▶ **ACTIVITY**
In the listing below, locate the lines that hold "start" and copy them.

▶ **DATASET EXTRACT**
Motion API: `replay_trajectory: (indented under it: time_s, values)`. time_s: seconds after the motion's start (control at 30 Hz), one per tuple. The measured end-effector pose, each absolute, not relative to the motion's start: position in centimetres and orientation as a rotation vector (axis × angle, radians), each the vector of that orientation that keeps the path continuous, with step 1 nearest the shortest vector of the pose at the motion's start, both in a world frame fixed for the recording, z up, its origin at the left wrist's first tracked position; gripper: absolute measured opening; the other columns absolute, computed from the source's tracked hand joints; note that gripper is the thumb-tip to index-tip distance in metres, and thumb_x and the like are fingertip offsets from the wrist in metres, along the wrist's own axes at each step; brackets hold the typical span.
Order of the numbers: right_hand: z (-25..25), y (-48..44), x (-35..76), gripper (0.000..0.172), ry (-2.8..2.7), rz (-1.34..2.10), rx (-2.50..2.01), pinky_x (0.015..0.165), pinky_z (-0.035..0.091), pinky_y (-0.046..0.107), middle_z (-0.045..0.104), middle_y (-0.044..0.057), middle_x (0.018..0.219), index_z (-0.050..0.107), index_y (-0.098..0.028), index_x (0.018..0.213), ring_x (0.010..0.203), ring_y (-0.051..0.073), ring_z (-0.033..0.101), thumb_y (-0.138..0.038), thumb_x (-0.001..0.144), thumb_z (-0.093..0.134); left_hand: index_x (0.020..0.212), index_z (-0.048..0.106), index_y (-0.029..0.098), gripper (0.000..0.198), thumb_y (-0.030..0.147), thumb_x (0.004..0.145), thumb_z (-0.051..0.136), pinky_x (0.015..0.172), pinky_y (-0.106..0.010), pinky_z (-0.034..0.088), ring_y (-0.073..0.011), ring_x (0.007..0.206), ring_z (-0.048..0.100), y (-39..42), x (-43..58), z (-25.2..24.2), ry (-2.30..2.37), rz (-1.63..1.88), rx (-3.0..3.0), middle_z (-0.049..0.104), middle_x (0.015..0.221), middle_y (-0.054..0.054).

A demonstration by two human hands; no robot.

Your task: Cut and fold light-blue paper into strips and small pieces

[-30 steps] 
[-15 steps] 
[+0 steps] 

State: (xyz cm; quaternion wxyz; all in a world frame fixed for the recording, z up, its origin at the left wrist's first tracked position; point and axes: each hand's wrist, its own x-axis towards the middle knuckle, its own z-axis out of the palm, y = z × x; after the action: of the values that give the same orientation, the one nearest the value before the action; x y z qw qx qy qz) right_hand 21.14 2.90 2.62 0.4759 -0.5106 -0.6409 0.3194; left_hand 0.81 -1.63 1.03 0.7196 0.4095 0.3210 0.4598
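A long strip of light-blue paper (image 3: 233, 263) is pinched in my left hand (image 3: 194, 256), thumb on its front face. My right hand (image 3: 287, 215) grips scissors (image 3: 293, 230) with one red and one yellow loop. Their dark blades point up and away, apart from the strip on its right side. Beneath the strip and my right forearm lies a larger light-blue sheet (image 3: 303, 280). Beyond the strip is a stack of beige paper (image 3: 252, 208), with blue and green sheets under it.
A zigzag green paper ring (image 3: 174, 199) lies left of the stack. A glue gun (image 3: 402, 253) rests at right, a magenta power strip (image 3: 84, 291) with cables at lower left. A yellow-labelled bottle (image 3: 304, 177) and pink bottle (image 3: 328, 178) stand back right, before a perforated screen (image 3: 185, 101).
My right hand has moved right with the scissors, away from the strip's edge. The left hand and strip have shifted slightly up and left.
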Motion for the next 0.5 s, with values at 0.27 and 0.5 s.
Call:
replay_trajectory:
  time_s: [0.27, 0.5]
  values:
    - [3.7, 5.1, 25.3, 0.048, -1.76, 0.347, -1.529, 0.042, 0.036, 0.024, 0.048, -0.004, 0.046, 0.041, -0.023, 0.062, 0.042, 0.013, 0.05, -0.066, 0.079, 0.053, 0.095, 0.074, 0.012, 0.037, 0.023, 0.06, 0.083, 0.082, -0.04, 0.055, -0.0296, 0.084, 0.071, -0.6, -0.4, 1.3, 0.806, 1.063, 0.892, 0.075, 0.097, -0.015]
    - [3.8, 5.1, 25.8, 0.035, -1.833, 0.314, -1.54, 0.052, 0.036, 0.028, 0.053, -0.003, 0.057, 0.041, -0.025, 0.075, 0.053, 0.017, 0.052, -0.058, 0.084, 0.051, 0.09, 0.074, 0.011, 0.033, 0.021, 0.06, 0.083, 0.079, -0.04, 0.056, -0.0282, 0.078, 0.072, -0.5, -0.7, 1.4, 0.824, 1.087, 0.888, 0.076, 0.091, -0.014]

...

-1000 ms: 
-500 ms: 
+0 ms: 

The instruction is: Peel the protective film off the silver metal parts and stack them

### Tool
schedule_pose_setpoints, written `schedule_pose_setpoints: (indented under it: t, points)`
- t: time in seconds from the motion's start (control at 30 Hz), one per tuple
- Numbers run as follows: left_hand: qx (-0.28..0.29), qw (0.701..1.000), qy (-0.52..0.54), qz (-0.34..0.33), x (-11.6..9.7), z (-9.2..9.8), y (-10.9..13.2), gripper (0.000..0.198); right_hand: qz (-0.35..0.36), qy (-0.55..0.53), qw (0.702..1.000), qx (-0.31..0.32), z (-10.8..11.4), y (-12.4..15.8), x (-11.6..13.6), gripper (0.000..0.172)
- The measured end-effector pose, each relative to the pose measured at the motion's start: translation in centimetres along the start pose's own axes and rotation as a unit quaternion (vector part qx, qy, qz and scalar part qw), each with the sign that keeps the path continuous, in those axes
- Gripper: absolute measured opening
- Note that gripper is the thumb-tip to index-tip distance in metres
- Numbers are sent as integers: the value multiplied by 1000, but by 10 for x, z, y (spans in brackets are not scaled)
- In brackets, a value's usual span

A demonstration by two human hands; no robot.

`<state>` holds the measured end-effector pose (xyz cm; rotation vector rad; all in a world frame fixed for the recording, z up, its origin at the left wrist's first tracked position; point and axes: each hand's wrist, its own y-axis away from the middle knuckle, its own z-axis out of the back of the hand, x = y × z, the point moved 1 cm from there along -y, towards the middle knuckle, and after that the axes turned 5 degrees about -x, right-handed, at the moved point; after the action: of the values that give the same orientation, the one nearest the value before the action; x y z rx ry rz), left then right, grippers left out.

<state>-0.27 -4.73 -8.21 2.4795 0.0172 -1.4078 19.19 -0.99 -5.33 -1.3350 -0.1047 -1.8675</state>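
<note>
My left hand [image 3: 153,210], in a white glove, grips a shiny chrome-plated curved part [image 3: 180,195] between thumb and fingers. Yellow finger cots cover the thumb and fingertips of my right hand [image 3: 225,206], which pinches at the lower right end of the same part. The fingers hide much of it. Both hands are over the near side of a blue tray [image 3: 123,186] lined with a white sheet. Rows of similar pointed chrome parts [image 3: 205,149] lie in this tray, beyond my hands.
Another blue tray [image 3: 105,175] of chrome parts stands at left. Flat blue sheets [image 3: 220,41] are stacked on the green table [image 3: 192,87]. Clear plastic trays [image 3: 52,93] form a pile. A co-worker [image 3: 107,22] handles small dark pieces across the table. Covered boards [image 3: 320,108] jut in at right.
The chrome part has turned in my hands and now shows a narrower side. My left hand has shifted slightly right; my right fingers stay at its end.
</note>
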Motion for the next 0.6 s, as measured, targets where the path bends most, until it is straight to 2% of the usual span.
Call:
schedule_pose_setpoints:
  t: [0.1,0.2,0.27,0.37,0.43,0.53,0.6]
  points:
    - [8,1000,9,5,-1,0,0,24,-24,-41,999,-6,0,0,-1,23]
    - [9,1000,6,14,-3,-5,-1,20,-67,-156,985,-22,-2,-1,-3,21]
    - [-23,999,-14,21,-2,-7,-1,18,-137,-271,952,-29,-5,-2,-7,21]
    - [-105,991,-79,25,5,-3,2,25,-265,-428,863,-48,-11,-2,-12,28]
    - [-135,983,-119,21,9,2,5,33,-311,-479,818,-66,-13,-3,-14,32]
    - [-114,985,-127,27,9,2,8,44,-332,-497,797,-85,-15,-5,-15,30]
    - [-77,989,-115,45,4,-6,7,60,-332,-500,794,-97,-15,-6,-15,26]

▶ **WRITTEN RESPONSE**
Motion API: `replay_trajectory: (indented under it: time_s, values)`. time_s: seconds after the motion's start (control at 30 Hz), one per tuple. The measured end-effector pose, each absolute, not relative to the motion's start: position in centimetres and orientation as a rotation vector (axis × angle, radians), each the vector of that orientation that keeps the path continuous, with step 1 nearest the shortest vector of the pose at the motion's start, both in a world frame fixed for the recording, z up, its origin at the left wrist's first tracked position; gripper: absolute measured opening; the other columns absolute, computed from the source's tracked hand joints; note that gripper is the thumb-tip to index-tip distance in metres, and thumb_x and the like are fingertip offsets from the wrist in metres, along the wrist's own axes at each step; brackets hold the typical span.
- t: time in seconds from the motion's start (control at 30 Hz), one per tuple
- The measured end-effector pose, each relative to the pose measured at the motion's start: translation in centimetres along the start pose's own axes and rotation as a unit quaternion (vector part qx, qy, qz and scalar part qw), each with the sign that keeps the path continuous, in those axes

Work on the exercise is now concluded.